Speaking of a past that Dean wanted to leave behind –

“But… Castiel Novak,” he said.

“Dude, listen. It’s going to be like, one Zoom call. Maybe two. Everything else you guys can do via email. And he’ll be completely professional, I’m like, one hundred percent sure.”

“You think so?”

“Yeah, of course.”

“Huh. Okay. So, you don’t think, just for example, just say, I don’t know…”

“Dean,” Charlie said, trying to head him off, but Dean was in full swing now.

“You don’t think he’ll, say, pretend to be really enjoying the job, and keep spending loads of time on the job, and definitely seem like he’s ready to start doing the job on a more permanent and exclusive basis, and then suddenly have a one-eighty and decide not to do the job at all?”

“Dean,” Charlie said again, and her tone of voice hovered between understanding and amusement.

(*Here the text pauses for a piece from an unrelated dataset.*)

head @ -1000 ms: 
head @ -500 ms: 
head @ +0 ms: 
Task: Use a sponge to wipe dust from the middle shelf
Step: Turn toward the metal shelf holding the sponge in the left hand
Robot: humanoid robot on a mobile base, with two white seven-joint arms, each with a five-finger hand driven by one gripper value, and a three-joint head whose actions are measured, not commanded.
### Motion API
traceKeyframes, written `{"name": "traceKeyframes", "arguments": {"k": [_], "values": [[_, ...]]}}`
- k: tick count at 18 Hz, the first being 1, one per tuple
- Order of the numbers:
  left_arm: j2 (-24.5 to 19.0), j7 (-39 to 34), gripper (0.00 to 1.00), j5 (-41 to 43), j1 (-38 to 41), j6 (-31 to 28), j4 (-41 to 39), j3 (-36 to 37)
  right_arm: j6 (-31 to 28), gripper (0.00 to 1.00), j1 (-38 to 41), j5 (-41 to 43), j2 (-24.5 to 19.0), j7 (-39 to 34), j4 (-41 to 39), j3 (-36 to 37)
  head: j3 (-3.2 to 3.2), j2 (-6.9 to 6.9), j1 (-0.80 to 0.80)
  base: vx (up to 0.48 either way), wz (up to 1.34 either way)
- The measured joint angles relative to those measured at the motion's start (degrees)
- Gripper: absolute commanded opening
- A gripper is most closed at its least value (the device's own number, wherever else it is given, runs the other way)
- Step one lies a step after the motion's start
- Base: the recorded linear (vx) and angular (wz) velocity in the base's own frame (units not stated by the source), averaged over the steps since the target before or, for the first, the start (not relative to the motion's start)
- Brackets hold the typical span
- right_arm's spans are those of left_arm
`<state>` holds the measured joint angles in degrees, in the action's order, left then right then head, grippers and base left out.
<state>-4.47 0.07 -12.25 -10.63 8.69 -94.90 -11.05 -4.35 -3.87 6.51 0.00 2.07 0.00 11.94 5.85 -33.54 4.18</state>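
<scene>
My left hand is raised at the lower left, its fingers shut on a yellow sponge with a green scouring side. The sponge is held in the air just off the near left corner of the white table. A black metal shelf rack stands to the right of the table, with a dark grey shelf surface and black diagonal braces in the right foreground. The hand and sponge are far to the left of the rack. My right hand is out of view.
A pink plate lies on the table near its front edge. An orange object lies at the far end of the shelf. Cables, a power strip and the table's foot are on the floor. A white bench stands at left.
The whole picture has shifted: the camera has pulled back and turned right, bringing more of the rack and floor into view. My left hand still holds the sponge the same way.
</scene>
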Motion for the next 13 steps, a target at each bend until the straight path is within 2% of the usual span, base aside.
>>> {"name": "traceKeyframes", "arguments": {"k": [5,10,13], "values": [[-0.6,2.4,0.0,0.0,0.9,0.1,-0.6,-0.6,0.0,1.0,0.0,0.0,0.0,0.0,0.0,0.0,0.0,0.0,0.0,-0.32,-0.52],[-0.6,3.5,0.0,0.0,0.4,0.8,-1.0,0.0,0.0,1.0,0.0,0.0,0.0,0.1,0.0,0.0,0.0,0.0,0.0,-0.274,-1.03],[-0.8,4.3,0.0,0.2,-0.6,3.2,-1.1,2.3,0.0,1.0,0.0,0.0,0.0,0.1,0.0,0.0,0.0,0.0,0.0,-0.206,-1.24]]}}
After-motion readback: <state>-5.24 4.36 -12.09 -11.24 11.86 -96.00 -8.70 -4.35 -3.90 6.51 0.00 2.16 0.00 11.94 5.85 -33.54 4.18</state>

Dean swallowed. He didn’t want to put any of it into words – how much it had really meant to him, what he’d felt growing between him and Castiel back in college. How happy it had made him when he’d thought that Castiel felt the same. And how much it had hurt when Castiel had blown him off for their first date, twice, to hang out with other friends.

“Listen,” Charlie said, “I swear. A couple Zoom calls, some emailing, that’s it.”

“Is he still…” Dean didn’t know how to phrase his question.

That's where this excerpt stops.